Although Jack didn’t read Barry’s writing, he did go to some of his son’s stand-up performances in Vegas and the Bahamas. It was during those times that Barry began to realize that his dad was “very competitive about jokes and stuff.

“Sometimes somebody would tell me in front of him how funny they thought I was, and he’d say something like, ‘Well, some of that is mine,’” recalls Barry. “One time we’re in Vegas, and a showgirl walks by. I mean, she’s got the jeans on, the boots, her hair’s piled up, her makeup’s all over the place. I knew her, and after she’d hugged me and walked off, my father looked at her and said, ‘Ach, to be sixty again.’ 

“So I said to him, ‘That’s very funny. Is that yours, or did you hear it somewhere? Because if it’s yours, I want to use it onstage.’ 

“He got very offended. He said, ‘That’s my bit.’ 

“I said, ‘Dad, look. You’re an accountant. You don’t have bits.’ It was like I was stealing his act.”

Those of us who have followed Jack Friedman and his son over the internet for well over a decade know that, thanks to Barry, his dad did turn out to have “bits” after all, little observations that may have grown more and more off-kilter as his life wound down, but that were nonetheless consistently entertaining and sometimes more than that. While there are some profoundly touching moments in Barry Friedman’s chronicles of his father’s later life, with its inevitable conclusion, Jack Sh*t is anything but a lachrymose end-of-life tome.

“One of the insights the director at LIFE Senior Services, Eileen Bradshaw, gave me was that she thought the blogs were popular because there wasn’t very much of, ‘Here’s how my dad used to be; look at him now,’” says Barry. “She said, ‘It’s very much about “here he is now; this is the life we have, and this is the only life we know.” I think people like that, because they go through that with their parents all the time.’

 Adds Barry, “You know, we all have parents, or had parents. We all have stories. There’s nothing particularly unique about this project. So the fact that people cared about my father and me and that relationship was heartening. They knew specific things, specific moments, about us. I mean, we love our parents, and we’re ambivalent about our parents. People who read this story – maybe they get the connection. Maybe they get the relationship.”

He adds that some have written or told him, after following the saga of Jack and Barry Friedman, that “your father really loved you.” 
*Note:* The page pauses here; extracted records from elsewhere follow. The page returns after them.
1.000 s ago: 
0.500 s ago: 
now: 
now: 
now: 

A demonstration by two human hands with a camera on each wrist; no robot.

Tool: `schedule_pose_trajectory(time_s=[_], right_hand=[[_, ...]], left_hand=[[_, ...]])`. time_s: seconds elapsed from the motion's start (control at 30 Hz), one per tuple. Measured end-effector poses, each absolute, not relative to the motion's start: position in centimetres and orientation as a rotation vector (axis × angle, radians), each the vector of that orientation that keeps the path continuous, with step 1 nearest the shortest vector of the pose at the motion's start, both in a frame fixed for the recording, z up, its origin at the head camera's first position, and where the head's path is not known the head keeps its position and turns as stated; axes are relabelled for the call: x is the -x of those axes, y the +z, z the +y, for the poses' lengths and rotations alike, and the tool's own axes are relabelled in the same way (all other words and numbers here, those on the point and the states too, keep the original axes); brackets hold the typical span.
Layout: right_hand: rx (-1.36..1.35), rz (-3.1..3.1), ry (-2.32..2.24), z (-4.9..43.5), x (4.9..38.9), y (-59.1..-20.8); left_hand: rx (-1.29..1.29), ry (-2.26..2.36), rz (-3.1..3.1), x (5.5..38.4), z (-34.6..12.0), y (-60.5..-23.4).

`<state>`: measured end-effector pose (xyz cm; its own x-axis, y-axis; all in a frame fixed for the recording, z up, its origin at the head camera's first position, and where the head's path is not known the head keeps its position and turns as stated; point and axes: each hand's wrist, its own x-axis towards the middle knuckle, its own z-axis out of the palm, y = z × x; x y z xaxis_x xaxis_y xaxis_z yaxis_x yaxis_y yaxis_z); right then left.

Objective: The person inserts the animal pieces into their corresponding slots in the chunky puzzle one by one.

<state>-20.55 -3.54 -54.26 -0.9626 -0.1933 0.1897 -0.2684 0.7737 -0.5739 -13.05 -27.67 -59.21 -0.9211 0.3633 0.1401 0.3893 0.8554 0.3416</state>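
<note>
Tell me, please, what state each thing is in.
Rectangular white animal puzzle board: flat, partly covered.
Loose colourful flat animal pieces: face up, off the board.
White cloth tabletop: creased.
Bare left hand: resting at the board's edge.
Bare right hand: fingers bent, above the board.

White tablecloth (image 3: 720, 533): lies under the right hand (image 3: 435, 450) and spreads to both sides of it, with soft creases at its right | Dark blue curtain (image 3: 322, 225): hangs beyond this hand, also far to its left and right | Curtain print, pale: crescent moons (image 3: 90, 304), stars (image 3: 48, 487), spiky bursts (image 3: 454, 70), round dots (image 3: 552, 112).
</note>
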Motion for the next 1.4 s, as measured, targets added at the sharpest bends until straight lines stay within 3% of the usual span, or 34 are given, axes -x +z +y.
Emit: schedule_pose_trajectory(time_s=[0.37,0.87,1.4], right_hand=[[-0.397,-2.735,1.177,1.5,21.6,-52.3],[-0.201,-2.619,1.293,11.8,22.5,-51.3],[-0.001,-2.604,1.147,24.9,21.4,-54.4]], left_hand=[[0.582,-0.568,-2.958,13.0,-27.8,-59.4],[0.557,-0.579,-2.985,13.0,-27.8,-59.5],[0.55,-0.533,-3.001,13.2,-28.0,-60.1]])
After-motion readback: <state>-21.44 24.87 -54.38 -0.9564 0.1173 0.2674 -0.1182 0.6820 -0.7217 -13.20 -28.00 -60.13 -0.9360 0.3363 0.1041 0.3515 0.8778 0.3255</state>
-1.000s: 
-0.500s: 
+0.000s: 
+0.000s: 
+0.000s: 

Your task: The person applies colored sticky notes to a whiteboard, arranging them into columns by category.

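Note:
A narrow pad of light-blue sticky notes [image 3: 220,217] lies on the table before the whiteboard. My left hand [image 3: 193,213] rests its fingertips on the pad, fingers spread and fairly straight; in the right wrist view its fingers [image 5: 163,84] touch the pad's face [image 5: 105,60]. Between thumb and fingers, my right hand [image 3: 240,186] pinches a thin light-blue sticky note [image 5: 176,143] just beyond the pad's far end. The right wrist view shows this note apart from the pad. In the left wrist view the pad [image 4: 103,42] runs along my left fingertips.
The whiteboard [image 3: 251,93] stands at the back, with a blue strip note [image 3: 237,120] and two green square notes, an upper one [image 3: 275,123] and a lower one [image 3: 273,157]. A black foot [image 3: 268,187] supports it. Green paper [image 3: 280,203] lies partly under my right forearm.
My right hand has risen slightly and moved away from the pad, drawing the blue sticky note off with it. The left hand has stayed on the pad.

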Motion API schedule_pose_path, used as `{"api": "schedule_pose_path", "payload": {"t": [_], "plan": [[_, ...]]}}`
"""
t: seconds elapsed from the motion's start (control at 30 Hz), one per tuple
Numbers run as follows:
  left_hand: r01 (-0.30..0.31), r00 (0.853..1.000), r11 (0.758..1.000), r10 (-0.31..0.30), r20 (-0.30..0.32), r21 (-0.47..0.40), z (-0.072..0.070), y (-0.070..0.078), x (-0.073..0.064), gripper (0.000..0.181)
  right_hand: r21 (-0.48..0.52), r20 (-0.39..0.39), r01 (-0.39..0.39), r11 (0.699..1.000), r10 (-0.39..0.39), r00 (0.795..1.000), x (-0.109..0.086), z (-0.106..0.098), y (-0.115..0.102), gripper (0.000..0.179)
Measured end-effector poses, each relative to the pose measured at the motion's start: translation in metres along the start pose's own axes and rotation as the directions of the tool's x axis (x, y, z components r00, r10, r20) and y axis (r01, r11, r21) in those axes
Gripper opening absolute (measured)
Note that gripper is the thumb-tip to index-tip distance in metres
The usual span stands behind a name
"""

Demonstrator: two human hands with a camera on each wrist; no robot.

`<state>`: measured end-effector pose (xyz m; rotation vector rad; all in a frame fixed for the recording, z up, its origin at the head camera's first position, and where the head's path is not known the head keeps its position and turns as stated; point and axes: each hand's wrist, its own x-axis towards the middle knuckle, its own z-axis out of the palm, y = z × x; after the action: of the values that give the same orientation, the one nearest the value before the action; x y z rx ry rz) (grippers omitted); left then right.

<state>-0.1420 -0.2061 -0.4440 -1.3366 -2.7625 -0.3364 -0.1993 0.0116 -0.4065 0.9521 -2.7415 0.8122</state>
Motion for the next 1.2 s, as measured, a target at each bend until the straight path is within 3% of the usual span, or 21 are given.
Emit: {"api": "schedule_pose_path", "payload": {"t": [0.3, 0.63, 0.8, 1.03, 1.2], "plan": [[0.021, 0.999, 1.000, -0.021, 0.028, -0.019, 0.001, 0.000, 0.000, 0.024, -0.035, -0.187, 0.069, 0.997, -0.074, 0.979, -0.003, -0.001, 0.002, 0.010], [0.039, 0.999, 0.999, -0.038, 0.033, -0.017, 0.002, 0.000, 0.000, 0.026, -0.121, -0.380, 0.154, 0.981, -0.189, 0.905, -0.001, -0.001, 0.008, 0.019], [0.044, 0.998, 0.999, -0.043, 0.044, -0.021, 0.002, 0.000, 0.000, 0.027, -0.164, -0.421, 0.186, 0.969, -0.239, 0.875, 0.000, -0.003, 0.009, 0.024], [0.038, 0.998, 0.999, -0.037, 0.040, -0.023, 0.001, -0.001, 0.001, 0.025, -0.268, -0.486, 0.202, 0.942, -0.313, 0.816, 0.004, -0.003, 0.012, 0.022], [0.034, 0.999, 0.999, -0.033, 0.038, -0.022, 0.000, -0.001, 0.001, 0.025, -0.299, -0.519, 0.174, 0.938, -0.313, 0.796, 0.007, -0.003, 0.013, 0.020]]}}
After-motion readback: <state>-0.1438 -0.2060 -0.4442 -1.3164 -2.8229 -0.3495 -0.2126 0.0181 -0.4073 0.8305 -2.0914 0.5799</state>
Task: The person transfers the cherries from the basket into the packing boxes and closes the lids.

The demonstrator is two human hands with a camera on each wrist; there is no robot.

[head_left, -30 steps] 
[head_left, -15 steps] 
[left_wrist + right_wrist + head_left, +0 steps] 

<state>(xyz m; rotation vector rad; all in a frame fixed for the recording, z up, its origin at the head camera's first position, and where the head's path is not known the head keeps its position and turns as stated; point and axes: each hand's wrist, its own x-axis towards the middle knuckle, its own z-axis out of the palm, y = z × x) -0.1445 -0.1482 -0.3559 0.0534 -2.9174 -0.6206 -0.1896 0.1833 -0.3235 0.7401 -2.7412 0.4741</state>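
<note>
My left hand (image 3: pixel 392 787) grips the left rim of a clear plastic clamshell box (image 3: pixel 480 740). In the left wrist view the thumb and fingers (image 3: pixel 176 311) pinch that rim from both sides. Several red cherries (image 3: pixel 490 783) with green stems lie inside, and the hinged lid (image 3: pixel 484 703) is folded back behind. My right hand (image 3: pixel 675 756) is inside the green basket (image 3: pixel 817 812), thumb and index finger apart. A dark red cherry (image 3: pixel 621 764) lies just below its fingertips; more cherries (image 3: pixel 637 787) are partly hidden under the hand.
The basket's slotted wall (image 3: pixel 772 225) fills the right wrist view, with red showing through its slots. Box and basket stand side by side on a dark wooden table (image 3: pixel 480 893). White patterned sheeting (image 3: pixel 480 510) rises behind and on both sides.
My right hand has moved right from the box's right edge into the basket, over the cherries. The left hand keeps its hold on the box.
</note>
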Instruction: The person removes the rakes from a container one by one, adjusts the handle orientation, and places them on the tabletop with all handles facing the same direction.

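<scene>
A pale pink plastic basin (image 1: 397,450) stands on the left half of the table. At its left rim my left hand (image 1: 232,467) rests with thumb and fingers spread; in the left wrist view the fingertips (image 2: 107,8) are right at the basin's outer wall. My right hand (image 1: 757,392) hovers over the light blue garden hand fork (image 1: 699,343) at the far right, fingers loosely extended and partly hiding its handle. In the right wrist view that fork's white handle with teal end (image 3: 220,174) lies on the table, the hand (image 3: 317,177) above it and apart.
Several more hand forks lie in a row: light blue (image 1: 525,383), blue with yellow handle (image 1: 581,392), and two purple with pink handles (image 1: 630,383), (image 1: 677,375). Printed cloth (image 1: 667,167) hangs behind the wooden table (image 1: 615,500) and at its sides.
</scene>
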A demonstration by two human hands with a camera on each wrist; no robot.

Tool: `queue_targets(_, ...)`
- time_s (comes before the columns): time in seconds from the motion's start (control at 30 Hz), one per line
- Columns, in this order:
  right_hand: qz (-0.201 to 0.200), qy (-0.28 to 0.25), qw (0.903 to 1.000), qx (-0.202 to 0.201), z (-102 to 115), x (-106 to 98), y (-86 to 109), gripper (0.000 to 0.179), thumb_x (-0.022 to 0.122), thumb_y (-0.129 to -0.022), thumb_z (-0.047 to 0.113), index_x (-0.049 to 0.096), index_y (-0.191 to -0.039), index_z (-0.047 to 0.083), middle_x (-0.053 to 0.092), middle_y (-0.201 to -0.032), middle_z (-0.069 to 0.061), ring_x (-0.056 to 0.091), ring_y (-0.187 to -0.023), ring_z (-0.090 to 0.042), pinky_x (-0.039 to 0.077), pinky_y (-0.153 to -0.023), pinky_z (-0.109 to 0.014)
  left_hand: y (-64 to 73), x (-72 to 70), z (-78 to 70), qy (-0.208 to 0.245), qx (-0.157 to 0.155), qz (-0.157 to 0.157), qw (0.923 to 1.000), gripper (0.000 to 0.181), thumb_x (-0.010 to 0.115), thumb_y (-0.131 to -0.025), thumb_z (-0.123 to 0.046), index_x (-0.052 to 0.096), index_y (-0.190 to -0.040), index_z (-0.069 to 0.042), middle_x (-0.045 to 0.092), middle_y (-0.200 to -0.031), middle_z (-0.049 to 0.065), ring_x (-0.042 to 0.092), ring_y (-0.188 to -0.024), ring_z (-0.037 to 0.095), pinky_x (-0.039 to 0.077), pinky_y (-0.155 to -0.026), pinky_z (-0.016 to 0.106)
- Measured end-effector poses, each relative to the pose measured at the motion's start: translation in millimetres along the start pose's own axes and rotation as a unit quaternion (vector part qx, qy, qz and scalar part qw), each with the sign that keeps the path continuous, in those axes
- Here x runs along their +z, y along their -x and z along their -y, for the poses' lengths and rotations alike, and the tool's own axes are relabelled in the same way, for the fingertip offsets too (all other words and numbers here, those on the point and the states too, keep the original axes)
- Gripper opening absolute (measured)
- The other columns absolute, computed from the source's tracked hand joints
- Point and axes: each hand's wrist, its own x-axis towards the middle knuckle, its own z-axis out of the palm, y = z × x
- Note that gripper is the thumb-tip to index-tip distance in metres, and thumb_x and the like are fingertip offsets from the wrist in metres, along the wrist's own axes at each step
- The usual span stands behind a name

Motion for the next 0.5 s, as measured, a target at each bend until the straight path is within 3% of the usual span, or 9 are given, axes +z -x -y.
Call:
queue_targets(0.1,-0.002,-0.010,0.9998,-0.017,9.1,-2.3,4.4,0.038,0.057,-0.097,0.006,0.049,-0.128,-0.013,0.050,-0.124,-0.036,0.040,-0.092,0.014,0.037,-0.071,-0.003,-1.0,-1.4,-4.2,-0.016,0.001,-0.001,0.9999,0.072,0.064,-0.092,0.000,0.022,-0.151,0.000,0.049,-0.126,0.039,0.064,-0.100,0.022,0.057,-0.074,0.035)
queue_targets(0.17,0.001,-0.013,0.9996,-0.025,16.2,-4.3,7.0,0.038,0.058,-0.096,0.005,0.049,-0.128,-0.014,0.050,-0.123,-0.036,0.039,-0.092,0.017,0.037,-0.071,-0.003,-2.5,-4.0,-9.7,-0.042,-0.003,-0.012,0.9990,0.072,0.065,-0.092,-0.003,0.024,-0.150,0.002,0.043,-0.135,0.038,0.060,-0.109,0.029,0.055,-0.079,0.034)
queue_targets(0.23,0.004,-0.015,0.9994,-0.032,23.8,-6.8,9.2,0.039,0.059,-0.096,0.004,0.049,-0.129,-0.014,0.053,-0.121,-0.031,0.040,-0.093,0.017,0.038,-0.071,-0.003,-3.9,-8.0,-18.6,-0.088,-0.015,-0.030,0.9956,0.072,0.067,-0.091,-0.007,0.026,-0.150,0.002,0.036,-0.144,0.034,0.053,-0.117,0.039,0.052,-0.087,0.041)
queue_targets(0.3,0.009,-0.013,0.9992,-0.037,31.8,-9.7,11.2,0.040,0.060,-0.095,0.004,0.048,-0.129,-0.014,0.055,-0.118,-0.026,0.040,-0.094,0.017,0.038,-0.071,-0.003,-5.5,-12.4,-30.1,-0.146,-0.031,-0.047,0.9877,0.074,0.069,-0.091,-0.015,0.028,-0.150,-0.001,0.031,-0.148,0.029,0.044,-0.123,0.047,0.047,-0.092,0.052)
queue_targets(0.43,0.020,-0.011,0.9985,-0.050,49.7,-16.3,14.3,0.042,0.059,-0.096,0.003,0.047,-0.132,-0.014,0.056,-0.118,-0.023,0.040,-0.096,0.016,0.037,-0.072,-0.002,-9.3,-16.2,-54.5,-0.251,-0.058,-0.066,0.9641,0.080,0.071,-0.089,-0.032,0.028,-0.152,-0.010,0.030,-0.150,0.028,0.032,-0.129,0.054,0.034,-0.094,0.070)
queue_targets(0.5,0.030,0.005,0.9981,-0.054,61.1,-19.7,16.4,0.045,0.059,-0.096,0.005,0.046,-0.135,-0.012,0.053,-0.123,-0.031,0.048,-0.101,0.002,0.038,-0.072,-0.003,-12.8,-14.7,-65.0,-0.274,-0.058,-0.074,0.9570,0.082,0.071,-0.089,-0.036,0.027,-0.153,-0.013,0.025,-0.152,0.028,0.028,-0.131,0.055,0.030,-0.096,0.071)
“I guess he did,” Barry muses. “I know he did. But the story is really about getting through the last 10 or 15 years with him. It was wonderful, to be a witness to that, to be able to see that. Of all the emotions I have about those years, regret is not one of them – which is really uncomfortable for me, not to feel bad about something.”  He laughs. “But I certainly wrung as much life out of this relationship as I could. And so did he.”